The woman is advised to seek specialist independent advice to understand whether the trust could potentially fall under the category of 'deliberate asset deprivation' and to explore any possible actions to mitigate against this potential outcome.

This complex issue underscores the importance of careful planning in long-term care funding, as many care seekers find themselves self-funding due to limited local authority support. Understanding inheritance tax planning and financial planning can help ensure one's wealth is as secure as possible both during and after retirement.

Resources and links to further information about financial advice, planning, and inheritance tax are provided at the end of the article for those seeking assistance in sorting their finances.

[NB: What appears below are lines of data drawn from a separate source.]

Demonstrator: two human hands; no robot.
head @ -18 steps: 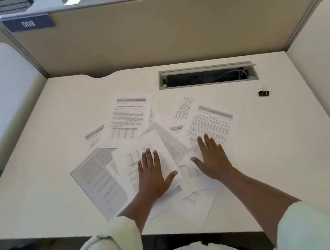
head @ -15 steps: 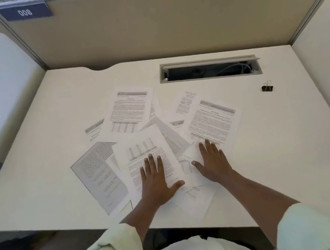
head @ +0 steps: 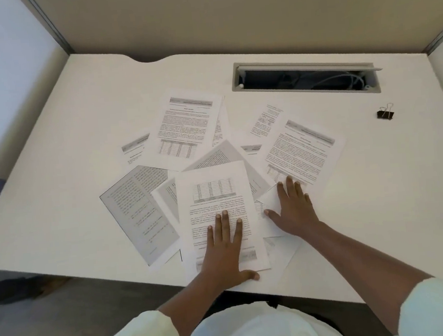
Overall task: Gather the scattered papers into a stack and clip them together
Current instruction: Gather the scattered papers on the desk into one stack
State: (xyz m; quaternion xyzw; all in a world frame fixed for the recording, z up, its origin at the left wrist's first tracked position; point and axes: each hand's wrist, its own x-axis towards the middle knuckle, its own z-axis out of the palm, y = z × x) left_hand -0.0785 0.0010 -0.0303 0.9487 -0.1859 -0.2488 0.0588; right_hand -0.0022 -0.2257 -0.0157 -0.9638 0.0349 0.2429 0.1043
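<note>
The papers (head: 302, 152) still sprawl mid-frame, but my flat left hand (head: 226, 250) has slid the top sheet (head: 214, 192) down to the near edge of the desk (head: 379, 207) (squarer now), right hand (head: 295, 209) pressed open-fingered beside it, clip (head: 385, 114) untouched upper right.

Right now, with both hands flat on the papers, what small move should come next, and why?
Probably slide the left hand and right hand toward each other, dragging the papers under them into one pile. They lie fanned across the desk, and the binder clip sits untouched at far right, so clipping seems premature.
</note>
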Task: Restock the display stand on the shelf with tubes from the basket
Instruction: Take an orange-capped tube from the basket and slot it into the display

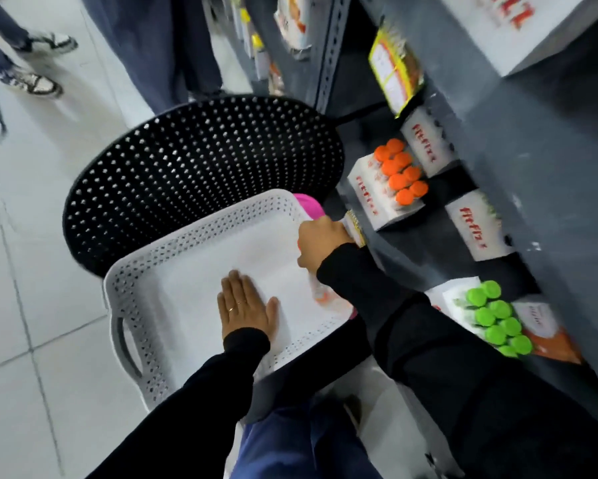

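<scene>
The left hand (242, 305) lies flat and open, palm down, fingers together, on the pale floor of the white perforated plastic basket (142, 271); a thin ring shows on one finger. The right hand (320, 242) is curled closed at the basket's far right rim, gripping what appears to be a tube with a bright pink cap (310, 206) that pokes out just beyond the knuckles, though motion blur makes the grasp hard to read. Near the basket's right wall, partly under the right forearm, lies another pale tube with an orange mark (321, 294), too smeared to make out further. Both arms wear black sleeves.

The basket has a grey loop handle (123, 344) on its left side and rests on a black perforated round chair seat (200, 160), which sticks out beyond the basket's far edge. Right of the basket runs a dark grey metal shelf (518, 160). On it, nearest the basket's far right corner, stands a white cardboard display stand with red lettering holding orange-capped tubes (399, 174) upright in a tight cluster. Further from the basket along the shelf, toward the wearer, a second white stand holds green-capped tubes (498, 318). Between and behind these stand closed white boxes with red lettering (475, 226). Left of the basket is a pale tiled floor (31, 236).
</scene>
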`<state>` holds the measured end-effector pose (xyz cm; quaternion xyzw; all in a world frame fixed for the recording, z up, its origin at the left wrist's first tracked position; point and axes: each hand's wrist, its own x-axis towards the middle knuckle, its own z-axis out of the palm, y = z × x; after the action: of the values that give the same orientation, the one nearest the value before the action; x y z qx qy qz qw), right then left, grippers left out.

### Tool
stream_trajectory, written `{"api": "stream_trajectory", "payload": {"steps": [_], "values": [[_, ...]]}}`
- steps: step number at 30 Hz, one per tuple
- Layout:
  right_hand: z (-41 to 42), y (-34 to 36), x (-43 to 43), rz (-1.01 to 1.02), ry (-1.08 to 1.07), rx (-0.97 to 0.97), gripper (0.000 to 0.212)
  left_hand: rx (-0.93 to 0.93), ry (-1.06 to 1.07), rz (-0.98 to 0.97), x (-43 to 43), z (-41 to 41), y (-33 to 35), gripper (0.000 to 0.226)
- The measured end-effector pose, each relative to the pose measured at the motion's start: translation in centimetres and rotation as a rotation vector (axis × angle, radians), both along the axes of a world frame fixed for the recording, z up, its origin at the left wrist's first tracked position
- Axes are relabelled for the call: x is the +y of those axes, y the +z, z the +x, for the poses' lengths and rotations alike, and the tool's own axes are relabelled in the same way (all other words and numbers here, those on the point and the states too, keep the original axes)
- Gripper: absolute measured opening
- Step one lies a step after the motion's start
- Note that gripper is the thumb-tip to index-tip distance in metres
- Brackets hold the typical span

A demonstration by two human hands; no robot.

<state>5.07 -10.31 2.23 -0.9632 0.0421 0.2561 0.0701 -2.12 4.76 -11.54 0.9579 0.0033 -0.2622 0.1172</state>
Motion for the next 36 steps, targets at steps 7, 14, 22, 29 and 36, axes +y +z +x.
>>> {"api": "stream_trajectory", "payload": {"steps": [7, 14, 22, 29, 36], "values": [[-3.4, 12.8, -8.0, -0.065, -0.228, -0.226, 0.027, -0.259, -0.213, -0.266, -9.5, 4.3, 7.2, 0.072], [-11.1, 25.7, -14.0, -0.005, -0.441, -0.492, 0.018, -0.506, -0.381, -0.52, -19.0, 5.9, 15.7, 0.067], [-18.8, 30.8, -17.0, -0.151, -0.569, -0.607, 0.027, -0.549, -0.75, -0.502, -26.9, 0.6, 20.6, 0.063], [-23.7, 31.8, -17.9, -0.224, -0.683, -0.689, 0.025, -0.529, -0.877, -0.389, -28.8, -2.8, 20.2, 0.064], [-27.3, 32.0, -19.8, -0.272, -0.91, -0.664, 0.035, -0.549, -0.9, -0.334, -28.7, -2.7, 19.8, 0.063]]}}
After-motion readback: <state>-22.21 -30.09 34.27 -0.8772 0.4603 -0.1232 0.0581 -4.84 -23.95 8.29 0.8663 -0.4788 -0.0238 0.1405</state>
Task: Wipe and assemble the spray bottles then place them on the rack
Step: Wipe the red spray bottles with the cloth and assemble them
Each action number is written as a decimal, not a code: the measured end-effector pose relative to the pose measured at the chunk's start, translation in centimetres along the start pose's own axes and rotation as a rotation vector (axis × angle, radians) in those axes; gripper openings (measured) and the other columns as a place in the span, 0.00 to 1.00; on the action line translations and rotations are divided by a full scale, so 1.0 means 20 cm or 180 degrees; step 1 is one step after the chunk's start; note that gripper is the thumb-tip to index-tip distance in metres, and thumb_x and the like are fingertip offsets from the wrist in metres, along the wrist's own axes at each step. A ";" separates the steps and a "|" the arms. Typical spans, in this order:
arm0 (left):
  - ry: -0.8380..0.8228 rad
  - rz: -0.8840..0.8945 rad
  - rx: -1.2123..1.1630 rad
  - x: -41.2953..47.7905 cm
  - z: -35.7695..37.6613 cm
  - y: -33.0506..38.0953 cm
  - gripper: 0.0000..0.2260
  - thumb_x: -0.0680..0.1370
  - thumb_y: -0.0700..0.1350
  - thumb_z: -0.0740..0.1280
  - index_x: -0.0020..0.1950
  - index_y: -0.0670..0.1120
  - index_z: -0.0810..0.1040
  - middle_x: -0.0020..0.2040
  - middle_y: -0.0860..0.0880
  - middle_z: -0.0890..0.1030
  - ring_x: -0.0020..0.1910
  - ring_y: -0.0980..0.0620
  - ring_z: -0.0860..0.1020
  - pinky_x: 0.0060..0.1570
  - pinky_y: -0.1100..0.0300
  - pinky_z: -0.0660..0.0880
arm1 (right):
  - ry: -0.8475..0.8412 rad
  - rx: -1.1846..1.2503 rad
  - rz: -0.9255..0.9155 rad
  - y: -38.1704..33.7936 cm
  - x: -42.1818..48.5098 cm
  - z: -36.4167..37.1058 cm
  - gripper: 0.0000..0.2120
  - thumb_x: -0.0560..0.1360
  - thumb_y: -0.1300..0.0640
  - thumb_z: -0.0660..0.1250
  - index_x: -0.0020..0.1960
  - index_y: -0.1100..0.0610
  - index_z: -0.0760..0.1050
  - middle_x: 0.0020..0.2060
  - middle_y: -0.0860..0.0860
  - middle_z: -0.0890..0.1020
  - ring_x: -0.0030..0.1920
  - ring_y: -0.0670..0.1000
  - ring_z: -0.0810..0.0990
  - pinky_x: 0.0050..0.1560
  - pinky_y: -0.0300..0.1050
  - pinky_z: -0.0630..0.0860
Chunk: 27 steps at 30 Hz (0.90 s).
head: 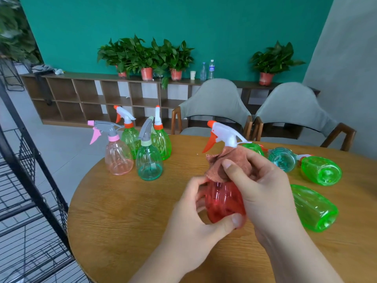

Sources:[1] Natalie Donnell, independent financial adviser at Flying Colours[2] Adam Johnson, director at SJP partner practice New Forest Wealth Management[3] Carehome.co.uk: 2024 data on care seeker funding[4] This is Money: Help with financial advice and planning[5] Trusts of Land and Appointment of Trustees Act 1996 (TOLATA)[6] Inheritance tax planning guidance

  1. The reader is questioning the legality of a local authority requiring the sale of a £150,000 bungalow for potential care and housing costs, as the home is in a trust since 2015.
  2. The mother, currently in an elderly mental health ward, is listed as the beneficiary of the trust, with her remaining as the tenant.
  3. Harvey Dorset, of This is Money, says that self-funding for care is common, with only 16% of care seekers receiving local authority funding in 2024.
  4. Financial adviser Natalie Donnell notes that intention plays a significant role in the local authority's capital assessment for care funding.
  5. Donnell warns that if the local authority deems the property was placed in a trust in 2015 to bypass future care fees, it could be considered 'deliberate asset deprivation.'
  6. Adam Johnson, director at SJP partner practice New Forest Wealth Management, highlights that the local authority's assessment of circumstances dating back to 2015 will determine whether the trust holds under scrutiny.
  7. If the mother's care needs are health-related, the value of her property will be disregarded, as the NHS will cover associated care costs, according to Johnson.
  8. In light of the complex issue, the woman is encouraged to seek specialist independent advice to understand potential actions to mitigate against 'deliberate asset deprivation' and explore inheritance tax planning for secure retirement finances.